One of Tribe's arguments is that Obama would lack the authority to issue debt lacking Congressional authorization. He references Justice Robert Jackson's argument from the 1952 steel seizure cases that the President's authority is at its "lowest ebb" when he is acting in direct disobedience of a Congressional order. But that's the bizarre thing about the debt ceiling, and it's why we are the only nation on earth that has one: Congress wants multiple different things! It wants X spending, and Y revenue, and not more than Z debt. All three of those numbers are authorized by Congressional statute. But if the government would need more than Z debt in order to issue X in spending while only taking in Y in revenue, what exactly does Congress want? To repeal the laws of arithmetic? Fundamentally that equation needs to be in balance; one way or another, one of those three numbers is going to chance. And unless Congress decides to intervene before then, which is part of the stipulation of our scenario, the one doing the changing will be the President.

All three options that Obama realistically has (levying new taxes, which Tribe mentions as another possible way to pay debts, isn't on the table) share several features: they involve violating Congressional statutes, and they will all inevitably involve making markets much more skittish than they've been previously about U.S. debt. But there are three unique features of the constitutional option that make it attractive. First of all, it's unclear who exactly could object in court or force the Administration to change course. Tribe mentions this as a negative, saying it would contribute to the undermining of confidence in government debt, but it looks to me like it means Obama could get away with it. Second, it's the best intrinsically for the economy; while rates on U.S. debt might go up a little bit, an outright default would more or less destroy the global financial system and massive spending cuts would be massively contractionary. Third, there is a legitimate argument that it is the most legally valid option.

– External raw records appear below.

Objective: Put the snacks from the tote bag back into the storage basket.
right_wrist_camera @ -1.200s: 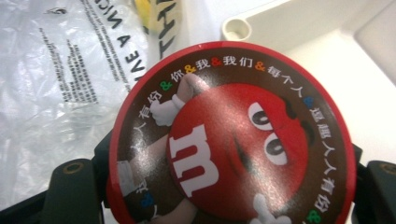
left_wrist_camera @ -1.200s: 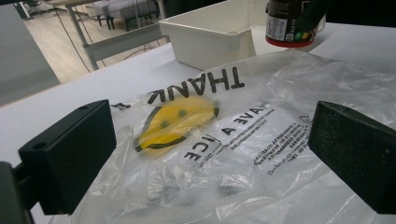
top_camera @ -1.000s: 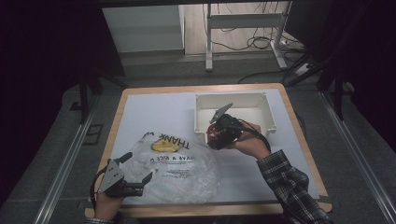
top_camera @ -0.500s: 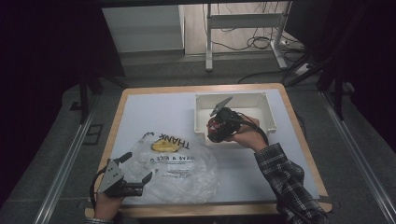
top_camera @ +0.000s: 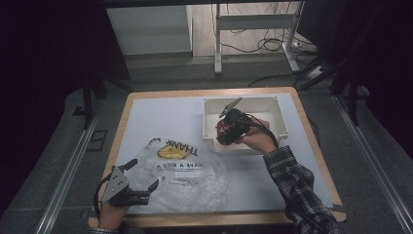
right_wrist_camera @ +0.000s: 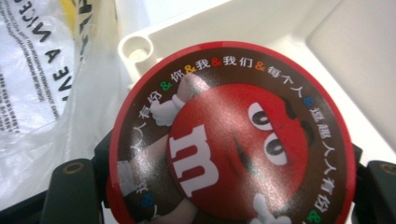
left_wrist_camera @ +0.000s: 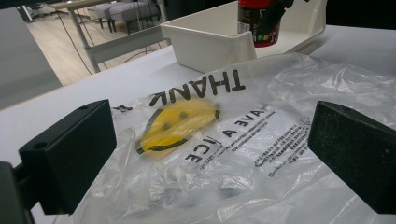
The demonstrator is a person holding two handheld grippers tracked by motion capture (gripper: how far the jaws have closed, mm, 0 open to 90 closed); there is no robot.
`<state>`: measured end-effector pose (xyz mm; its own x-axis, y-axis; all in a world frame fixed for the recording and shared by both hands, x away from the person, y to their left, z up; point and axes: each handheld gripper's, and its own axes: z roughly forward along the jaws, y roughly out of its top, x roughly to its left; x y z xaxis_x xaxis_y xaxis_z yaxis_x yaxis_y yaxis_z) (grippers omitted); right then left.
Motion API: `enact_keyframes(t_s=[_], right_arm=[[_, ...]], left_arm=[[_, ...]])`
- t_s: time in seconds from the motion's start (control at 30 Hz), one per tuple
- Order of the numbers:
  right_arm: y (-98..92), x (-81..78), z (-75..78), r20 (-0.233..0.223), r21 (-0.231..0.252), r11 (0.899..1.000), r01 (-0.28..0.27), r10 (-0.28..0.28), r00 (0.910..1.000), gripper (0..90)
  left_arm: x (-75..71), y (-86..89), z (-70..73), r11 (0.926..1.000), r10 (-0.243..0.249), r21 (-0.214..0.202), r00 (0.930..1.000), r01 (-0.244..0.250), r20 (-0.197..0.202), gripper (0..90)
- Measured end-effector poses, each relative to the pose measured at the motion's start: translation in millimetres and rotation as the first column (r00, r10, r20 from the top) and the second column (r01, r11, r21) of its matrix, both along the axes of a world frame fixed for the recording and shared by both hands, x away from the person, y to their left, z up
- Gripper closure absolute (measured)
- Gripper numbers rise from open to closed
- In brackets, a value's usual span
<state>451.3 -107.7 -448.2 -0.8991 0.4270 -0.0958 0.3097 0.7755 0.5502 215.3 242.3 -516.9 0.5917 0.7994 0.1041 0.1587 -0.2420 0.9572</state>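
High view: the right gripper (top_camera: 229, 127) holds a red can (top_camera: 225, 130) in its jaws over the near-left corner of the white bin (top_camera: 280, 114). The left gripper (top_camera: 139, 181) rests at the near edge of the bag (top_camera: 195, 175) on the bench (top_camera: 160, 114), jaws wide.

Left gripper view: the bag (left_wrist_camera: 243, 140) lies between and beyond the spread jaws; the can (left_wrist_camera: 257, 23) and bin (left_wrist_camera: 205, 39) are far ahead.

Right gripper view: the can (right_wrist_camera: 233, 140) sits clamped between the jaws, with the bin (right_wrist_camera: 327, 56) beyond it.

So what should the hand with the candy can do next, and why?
Probably lower the candy can into the white bin and let go. The right gripper is shut on the can and holds it at the bin's near-left corner, by the plastic bag. The left gripper waits open at the bag.
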Motion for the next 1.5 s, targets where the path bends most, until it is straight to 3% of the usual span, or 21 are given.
enact_keyframes(t_s=[0.83, 1.5], right_arm=[[6.0, 19.6, -5.1, 0.012, 0.006, 1.0, 0.016, -0.016, 0.9998, 25.7], [12.2, 31.3, -13.5, 0.015, 0.009, 1.0, -0.005, 0.005, 0.9999, 25.7]], left_arm=[[-0.5, 1.0, 0.6, 1.0, 0.002, -0.001, 1.0, -0.002, 0.006, 1.0], [-0.8, 0.8, 1.2, 1.0, 0.0, -0.002, 0.9999, 0.0, 0.012, 1.1]])
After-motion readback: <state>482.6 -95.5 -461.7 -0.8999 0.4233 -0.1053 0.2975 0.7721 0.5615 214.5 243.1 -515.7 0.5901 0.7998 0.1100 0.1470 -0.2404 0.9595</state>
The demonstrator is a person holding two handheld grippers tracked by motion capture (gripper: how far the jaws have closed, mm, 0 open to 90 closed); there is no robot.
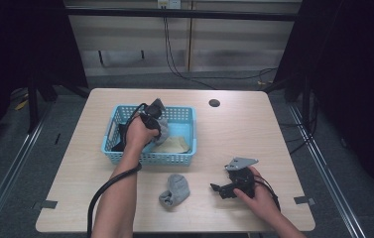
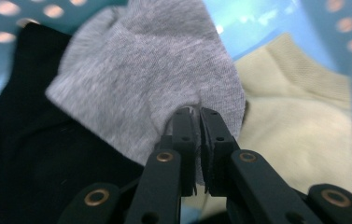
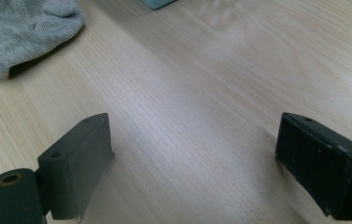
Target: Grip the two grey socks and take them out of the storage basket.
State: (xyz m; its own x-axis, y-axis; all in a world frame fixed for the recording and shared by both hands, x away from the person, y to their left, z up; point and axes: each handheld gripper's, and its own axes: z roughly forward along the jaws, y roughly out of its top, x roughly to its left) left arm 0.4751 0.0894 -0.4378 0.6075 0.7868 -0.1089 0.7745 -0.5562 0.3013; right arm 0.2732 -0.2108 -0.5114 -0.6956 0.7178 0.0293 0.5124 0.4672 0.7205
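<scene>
Forearms, two, entering from the near table edge in the high view, each hand holding a black gripper with a trailing cable.

Right gripper (image 1: 215, 188): low over the table (image 1: 234, 126) at the near right, grey three-cornered plate on top. Jaws spread wide, nothing between them; its own view shows bare wood grain (image 3: 197, 107) in the gap.

Grey sock on the table (image 1: 174, 190): bunched, lying on the wood just left of the right gripper, apart from it and in front of the basket. Its ribbed edge (image 3: 22, 28) appears at the upper left of the right gripper view.

Left gripper (image 2: 196, 116): held over the basket interior, left hand (image 1: 137, 134) wrapped around its body. Jaws pressed together, pinching a fold of a second grey sock (image 2: 150, 70); in the high view this sock (image 1: 157, 110) hangs at the gripper over the basket's middle.

Basket (image 1: 179, 158): light blue, perforated walls, rectangular, sitting left of the table's centre. Contents: cream sock (image 2: 295, 126) on the floor toward the right side; black cloth (image 2: 29, 154) toward the left side, under the lifted grey sock as seen from the left gripper view.

Round dark hole (image 1: 214, 103): in the tabletop, beyond the basket to its right.
</scene>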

Tribe concedes that an outright default on debt may be impermissible under the Public Debt Clause, and as always it is worse to be unconstitutional than illegal. Stopping, say, Social Security payments, violates the laws in question and therefore the Take Care Clause of the Constitution. But the debt "ceiling" is not really a ceiling. Rather, it is an authorization of debts up to a certain amount, a practice that replace the earlier custom of authorizing each debt issue individually. So yes, Congress has not explicitly authorized debts exceeding $14.3 trillion. But it may have implicitly authorized them, by authorizing spending that exceeds the revenues it has authorized collection of by a certain amount. The way governments usually operate is that they issue debts to cover the difference between revenues and spending; I don't think it's a stretch to infer that Congress has in fact authorized sufficient debts to cover the spending it has called for. That's especially true given that the Constitution explicitly prohibits a default.

I also can't help but notice that Tribe kind of misrepresents the 1935 case he refers to. He says that the case "observed only that the clause confirmed the 'fundamental principle' that Congress may not 'alter or destroy' debts already incurred." What the case actually held was, separately, that Congress is not endowed with the power to alter or destroy debts already incurred and that the 14th Amendment includes debts issued after it was ratified as well as those existing in 1868. The "fundamental principle" line was to emphasize that the principle against default applies to post-war debts as well as the war debts it most explicitly targets. The Court most definitely did not limit the scope of the 14th Amendment in this area.